Sejarah mencatat, berbagai perundingan sebelumnya yang mengusung model serupa berakhir pincang: hak pengungsi diabaikan, permukiman ilegal Yahudi tetap berdiri, dan kedaulatan Palestina hanya sebatas di atas kertas. Maka, tidak heran jika banyak umat Islam menolak solusi ini, karena dipandang tidak menyentuh akar kezaliman yang dialami bangsa Palestina selama puluhan tahun.
Two-state solution ala Prabowo bukanlah jawaban akhir yang adil. Ia lebih terlihat sebagai kompromi politis daripada perjuangan untuk menegakkan kebenaran dan hakikat kemerdekaan Palestina.
Pandangan Islam
Dalam Islam, membiarkan kezaliman berarti turut berkontribusi dalam dosa. Allah SWT berfirman: “Mengapa kamu tidak mau berperang di jalan Allah dan (membela) orang-orang yang lemah, baik laki-laki, perempuan-perempuan maupun anak-anak yang berdoa: ‘Ya Tuhan kami, keluarkanlah kami dari negeri ini yang penduduknya zalim” (QS. An-Nisa [4]: 75).
Ayat ini menegaskan kewajiban kaum muslimin untuk membela orang-orang yang tertindas. Diam dan tidak peduli sama saja dengan membiarkan kezhaliman terus berlangsung.
Rasulullah SAW juga bersabda: “Barang siapa di antara kalian melihat kemungkaran, maka ubahlah dengan tangannya; jika tidak mampu maka dengan lisannya; dan jika tidak mampu maka dengan hatinya, dan itu adalah selemah-lemah iman”. (HR. Muslim)
Genosida dan penjajahan Israel atas Palestina adalah bentuk kemungkaran nyata. Maka, umat Islam tidak boleh tinggal diam. Jika kita tidak bisa berperang secara fisik, kita masih bisa bersuara, berdonasi, berdoa, menekan secara politik, dan mengedukasi umat agar tidak melupakan perjuangan Palestina.

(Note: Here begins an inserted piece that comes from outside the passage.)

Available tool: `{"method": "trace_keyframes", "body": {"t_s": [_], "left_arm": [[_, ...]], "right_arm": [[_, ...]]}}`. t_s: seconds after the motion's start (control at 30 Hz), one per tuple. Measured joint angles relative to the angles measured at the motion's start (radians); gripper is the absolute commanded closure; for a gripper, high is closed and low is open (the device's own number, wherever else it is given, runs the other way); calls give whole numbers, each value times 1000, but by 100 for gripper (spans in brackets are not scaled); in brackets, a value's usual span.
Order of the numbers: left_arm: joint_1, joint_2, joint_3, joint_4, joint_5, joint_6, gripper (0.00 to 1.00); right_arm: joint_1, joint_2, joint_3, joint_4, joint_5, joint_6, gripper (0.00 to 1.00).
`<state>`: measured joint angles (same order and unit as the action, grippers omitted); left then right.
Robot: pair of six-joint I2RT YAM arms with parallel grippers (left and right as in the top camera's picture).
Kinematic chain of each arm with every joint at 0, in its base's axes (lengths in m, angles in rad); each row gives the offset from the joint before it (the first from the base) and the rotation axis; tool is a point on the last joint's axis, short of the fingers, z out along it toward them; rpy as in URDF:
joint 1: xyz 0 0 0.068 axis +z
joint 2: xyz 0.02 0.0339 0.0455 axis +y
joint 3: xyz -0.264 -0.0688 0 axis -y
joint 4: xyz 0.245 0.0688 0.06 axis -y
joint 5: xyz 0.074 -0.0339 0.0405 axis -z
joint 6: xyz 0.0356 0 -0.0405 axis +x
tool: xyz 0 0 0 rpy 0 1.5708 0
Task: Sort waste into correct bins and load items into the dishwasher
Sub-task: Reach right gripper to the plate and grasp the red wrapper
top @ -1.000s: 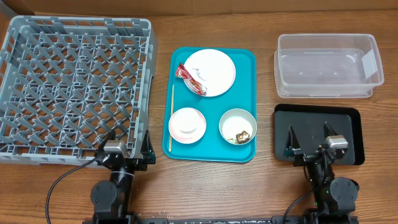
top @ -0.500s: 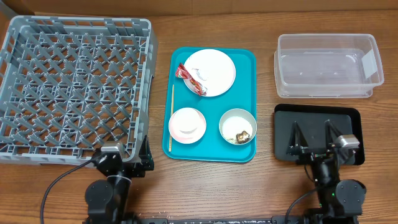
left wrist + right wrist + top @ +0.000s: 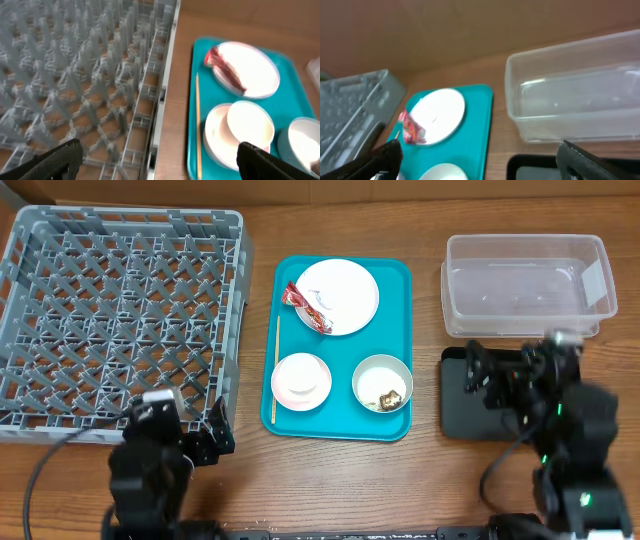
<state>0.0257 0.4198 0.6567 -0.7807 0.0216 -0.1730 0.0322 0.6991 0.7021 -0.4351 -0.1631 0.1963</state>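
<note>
On the teal tray, the white plate [image 3: 345,290] holds the red wrapper [image 3: 298,298] at its left edge. The white cup [image 3: 300,375] sits in the pink bowl [image 3: 301,394]. The grey bowl [image 3: 382,383] holds a brown lump [image 3: 388,396] and rice. My left gripper [image 3: 195,430] is open and empty at the grey dish rack's [image 3: 120,310] near right corner; the left wrist view shows the gripper [image 3: 160,162], wrapper [image 3: 225,70] and cup [image 3: 250,125]. My right gripper [image 3: 500,370] is open and empty over the black tray [image 3: 460,415], in front of the clear tub [image 3: 525,285]; the right wrist view shows the gripper [image 3: 480,162].
The teal tray [image 3: 395,275] lies between the rack and the bins. A thin wooden stick [image 3: 277,370] lies along its left edge. The clear tub [image 3: 575,100] holds nothing. Bare wood runs along the table's front edge.
Both arms have lifted from their rest pose. The left moved left and toward the front. The right moved back over the black tray and now hides more of it.
</note>
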Motion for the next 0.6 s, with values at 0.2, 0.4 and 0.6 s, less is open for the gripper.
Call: {"method": "trace_keyframes", "body": {"t_s": [0.2, 0.4, 0.6], "left_arm": [[0, 205, 165, -138, -4, -4, 0], [0, 283, 211, -171, 2, -5, 0], [0, 294, 212, -189, 23, -8, 0]], "right_arm": [[0, 325, 356, -320, -91, -88, 0], [0, 486, 534, -470, -129, -103, 0], [20, 518, 539, -365, -268, -100, 0]]}}
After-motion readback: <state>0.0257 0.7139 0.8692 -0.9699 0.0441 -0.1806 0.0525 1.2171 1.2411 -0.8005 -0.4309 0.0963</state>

Maka jelas, dari perspektif Islam, two-state solution yang berujung pada kompromi ketidakadilan bukanlah jawaban. Kewajiban umat Islam adalah memperjuangkan pembebasan penuh Palestina, menolak kezhaliman, dan berdiri teguh bersama saudara-saudara kita di bumi para nabi itu.
Solusi nyata yang ditawarkan Islam bukanlah perundingan damai yang semu, melainkan tegaknya kembali kekuatan umat yang mampu melindungi darah dan kehormatan kaum Muslim. Sejarah menunjukkan, hanya ketika umat Islam bersatu di bawah satu kepemimpinan yang adil, penjajahan dapat dihapuskan dan kedamaian sejati bisa terwujud.
Tanpa itu, solusi apapun hanya akan melanggengkan dominasi Israel dan sekutunya. Maka, perjuangan membebaskan Palestina adalah bagian dari jihad yang diperintahkan Allah SWT, sebuah kewajiban kolektif yang tidak boleh ditawar-tawar.